══ Records provided
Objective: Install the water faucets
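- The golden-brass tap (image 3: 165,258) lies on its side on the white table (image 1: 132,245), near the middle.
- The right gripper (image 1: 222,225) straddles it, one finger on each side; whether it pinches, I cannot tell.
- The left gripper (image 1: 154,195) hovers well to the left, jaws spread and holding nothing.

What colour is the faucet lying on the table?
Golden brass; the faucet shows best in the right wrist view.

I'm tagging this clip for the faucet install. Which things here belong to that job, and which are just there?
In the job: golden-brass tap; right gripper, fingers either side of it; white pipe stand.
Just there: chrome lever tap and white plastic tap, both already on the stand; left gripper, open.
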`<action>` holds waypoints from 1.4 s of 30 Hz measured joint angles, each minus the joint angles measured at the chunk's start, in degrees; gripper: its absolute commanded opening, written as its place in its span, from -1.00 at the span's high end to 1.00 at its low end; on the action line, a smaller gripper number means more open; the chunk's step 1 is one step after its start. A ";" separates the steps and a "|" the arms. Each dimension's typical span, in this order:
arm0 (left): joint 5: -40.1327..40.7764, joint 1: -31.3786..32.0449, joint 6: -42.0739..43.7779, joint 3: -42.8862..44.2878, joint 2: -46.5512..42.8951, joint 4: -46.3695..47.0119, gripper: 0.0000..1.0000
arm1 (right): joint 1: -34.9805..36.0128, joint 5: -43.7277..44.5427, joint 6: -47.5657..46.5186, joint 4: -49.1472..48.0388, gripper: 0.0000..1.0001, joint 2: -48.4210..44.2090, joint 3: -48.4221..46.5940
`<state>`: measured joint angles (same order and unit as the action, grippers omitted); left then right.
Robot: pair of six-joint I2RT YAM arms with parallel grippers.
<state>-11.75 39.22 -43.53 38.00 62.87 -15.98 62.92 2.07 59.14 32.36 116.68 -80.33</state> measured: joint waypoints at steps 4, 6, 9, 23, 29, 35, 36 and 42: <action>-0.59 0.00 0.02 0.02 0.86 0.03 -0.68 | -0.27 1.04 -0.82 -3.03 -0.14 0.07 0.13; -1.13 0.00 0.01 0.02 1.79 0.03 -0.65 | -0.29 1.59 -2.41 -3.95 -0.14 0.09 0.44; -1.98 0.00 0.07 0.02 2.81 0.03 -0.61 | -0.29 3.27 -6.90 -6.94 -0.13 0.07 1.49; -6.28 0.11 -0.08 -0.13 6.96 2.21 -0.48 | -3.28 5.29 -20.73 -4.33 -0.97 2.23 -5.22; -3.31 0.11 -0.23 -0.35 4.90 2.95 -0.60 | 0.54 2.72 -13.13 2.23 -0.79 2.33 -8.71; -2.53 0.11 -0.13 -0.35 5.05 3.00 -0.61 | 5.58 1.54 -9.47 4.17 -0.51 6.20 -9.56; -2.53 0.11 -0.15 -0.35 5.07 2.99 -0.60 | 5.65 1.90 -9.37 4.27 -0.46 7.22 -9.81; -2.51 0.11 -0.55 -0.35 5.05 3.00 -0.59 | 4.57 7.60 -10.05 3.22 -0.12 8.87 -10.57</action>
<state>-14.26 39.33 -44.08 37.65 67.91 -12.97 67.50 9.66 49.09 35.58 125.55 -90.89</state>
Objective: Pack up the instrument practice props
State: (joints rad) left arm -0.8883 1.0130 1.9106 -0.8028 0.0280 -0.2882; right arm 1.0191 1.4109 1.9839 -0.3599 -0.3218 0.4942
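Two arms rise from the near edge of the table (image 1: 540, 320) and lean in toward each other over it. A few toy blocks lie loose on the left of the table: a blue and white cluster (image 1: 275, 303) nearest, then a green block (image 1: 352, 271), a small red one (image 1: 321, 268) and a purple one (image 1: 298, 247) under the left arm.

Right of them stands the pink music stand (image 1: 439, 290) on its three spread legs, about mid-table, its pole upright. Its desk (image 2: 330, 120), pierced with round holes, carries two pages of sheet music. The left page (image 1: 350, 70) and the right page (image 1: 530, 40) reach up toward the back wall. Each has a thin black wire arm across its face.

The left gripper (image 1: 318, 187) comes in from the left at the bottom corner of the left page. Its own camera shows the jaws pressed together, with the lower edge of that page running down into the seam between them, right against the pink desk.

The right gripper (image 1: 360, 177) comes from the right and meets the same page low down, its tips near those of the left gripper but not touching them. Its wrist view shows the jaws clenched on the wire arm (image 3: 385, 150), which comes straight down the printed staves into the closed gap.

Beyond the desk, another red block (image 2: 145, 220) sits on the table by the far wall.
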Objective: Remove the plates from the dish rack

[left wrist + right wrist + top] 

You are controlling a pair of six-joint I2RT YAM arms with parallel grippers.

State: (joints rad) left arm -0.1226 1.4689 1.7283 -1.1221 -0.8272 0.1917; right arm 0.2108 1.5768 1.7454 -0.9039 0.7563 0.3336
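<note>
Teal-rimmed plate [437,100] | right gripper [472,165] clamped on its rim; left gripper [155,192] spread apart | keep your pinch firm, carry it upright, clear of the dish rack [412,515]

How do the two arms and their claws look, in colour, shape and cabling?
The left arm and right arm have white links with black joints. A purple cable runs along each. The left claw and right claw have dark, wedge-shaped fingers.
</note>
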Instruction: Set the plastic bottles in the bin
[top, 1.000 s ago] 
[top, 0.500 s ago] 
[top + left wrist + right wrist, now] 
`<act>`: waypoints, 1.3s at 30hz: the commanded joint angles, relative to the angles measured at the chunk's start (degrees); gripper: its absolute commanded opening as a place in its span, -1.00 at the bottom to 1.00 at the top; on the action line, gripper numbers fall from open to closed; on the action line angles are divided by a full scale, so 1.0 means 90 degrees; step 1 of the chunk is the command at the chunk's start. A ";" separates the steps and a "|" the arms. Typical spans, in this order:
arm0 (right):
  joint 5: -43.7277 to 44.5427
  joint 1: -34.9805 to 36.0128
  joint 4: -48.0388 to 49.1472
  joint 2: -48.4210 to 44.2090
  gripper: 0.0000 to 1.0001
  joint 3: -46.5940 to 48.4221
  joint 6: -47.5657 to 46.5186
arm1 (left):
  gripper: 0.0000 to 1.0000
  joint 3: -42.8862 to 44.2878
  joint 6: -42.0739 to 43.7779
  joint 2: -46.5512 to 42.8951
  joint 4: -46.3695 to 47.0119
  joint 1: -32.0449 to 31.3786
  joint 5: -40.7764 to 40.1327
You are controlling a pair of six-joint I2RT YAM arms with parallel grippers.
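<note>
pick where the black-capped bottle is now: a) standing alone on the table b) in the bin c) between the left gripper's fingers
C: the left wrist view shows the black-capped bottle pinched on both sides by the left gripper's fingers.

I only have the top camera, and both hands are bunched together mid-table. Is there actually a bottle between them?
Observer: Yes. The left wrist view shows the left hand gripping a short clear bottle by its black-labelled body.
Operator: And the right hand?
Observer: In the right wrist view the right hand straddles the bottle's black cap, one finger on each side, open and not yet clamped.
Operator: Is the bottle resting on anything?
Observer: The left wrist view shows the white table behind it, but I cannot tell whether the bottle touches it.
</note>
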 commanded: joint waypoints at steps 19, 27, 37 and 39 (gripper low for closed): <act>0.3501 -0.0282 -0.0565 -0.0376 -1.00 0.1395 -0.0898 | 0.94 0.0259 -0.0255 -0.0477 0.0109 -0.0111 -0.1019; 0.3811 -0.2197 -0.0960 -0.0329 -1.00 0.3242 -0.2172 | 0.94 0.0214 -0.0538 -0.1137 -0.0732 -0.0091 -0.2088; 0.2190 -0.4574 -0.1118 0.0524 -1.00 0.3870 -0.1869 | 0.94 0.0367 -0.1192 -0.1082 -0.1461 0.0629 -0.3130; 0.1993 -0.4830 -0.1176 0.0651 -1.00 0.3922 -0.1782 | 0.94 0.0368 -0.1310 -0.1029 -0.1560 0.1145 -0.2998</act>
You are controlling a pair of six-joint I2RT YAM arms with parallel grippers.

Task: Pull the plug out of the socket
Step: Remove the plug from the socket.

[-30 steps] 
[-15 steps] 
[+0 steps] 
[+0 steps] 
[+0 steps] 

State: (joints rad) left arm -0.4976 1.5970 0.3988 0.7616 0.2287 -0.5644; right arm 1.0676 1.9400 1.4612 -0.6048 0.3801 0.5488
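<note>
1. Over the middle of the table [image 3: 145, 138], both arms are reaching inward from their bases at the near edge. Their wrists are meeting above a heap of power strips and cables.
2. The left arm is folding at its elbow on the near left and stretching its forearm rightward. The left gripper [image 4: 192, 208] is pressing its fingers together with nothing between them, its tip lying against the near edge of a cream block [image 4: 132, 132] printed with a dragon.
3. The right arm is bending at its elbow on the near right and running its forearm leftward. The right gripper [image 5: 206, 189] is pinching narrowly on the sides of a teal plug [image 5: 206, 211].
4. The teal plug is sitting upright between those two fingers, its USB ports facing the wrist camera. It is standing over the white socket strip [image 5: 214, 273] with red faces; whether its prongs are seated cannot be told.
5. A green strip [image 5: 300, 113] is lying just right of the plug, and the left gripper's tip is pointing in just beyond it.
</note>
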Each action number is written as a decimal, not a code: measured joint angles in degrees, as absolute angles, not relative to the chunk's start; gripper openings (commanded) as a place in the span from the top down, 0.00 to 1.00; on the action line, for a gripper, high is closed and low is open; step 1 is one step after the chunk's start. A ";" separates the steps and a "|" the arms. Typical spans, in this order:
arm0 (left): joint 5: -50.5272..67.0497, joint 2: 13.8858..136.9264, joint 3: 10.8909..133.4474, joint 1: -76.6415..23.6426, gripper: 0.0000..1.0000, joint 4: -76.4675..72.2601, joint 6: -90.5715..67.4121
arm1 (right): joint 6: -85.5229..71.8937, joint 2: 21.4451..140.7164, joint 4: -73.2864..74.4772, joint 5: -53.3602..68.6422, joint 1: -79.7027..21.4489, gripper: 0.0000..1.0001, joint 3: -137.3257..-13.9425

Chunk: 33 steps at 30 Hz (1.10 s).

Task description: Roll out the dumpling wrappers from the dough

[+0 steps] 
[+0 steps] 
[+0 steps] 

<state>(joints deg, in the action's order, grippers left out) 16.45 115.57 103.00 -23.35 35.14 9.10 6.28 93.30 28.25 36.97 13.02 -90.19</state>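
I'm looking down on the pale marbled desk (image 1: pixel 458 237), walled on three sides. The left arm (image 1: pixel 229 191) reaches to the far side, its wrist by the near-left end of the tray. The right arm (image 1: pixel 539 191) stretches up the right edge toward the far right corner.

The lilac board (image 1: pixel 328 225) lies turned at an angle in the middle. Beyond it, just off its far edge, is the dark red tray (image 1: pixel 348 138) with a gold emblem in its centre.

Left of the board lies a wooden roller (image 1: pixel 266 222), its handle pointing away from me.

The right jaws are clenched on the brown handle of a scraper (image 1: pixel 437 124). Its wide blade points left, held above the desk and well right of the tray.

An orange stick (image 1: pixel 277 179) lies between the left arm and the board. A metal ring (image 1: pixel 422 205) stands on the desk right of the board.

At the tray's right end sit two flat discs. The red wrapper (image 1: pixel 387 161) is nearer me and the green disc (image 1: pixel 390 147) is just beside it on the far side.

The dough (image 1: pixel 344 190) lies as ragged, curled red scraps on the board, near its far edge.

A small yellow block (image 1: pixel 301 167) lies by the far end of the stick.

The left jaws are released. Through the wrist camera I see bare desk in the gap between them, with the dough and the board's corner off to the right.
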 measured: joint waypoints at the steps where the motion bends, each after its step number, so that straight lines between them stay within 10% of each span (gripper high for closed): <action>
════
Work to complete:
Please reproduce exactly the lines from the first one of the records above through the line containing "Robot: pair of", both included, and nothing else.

Answer box:
Objective: Install the water faucets
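- The golden-brass tap (image 3: 165,258) lies on its side on the white table (image 1: 132,245), near the middle.
- The right gripper (image 1: 222,225) straddles it, one finger on each side; whether it pinches, I cannot tell.
- The left gripper (image 1: 154,195) hovers well to the left, jaws spread and holding nothing.

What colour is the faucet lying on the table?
Golden brass; the faucet shows best in the right wrist view.

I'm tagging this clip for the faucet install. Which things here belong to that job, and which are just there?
In the job: golden-brass tap; right gripper, fingers either side of it; white pipe stand.
Just there: chrome lever tap and white plastic tap, both already on the stand; left gripper, open.
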`<action>` holds waypoints from 1.4 s of 30 Hz measured joint angles, each minus the joint angles measured at the chunk's start, in degrees; gripper: its absolute commanded opening, written as its place in its span, from -1.00 at the span's high end to 1.00 at its low end; on the action line, a smaller gripper number means more open; the chunk's step 1 is one step after its start. A ";" separates the steps and a "|" the arms. Each dimension's typical span, in this order:
arm0 (left): joint 5: -40.1327..40.7764, joint 1: -31.3786..32.0449, joint 6: -42.0739..43.7779, joint 3: -42.8862..44.2878, joint 2: -46.5512..42.8951, joint 4: -46.3695..47.0119, gripper: 0.0000..1.0000
arm1 (right): joint 1: -34.9805..36.0128, joint 5: -43.7277..44.5427, joint 6: -47.5657..46.5186, joint 4: -49.1472..48.0388, gripper: 0.0000..1.0001, joint 2: -48.4210..44.2090, joint 3: -48.4221..46.5940
`<state>`: measured joint angles (same order and unit as the action, grippers omitted); left then right.
Robot: pair of six-joint I2RT YAM arms with parallel grippers.

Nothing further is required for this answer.